The court therefore concludes that Eisenberry was not an employee at the time of his injury. The employer's liability exclusion does not apply to this case. The court finds that the policy provides defendants coverage for the incident in question. The court will therefore deny the plaintiff's motion for summary judgment on this matter and grant the defendants'.

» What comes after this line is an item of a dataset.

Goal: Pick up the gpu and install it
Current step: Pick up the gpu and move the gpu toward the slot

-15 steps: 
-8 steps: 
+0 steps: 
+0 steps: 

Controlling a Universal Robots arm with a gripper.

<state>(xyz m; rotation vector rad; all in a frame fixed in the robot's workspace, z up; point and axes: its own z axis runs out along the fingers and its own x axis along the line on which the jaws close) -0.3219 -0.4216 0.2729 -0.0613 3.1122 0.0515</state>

For the reasons stated above, the court will deny the plaintiff's motion for summary judgment and grant the defendants'. The court determines that the insurance policy provides coverage for defendants in this matter. An appropriate order follows.

No. 3:10cv374


(Judge Munley)


ORDER AND NOW, to wit, this 22nd day of August 2011, the defendants' motion for summary judgment (Doc. 25) is hereby GRANTED. The plaintiff's motion for summary judgment (Doc. 27) is hereby DENIED. The plaintiff's request for a declaratory judgment that the insurance policy in question does not provide coverage to the defendants for the incident in question is hereby DENIED, as the court has determined that the policy does provide coverage.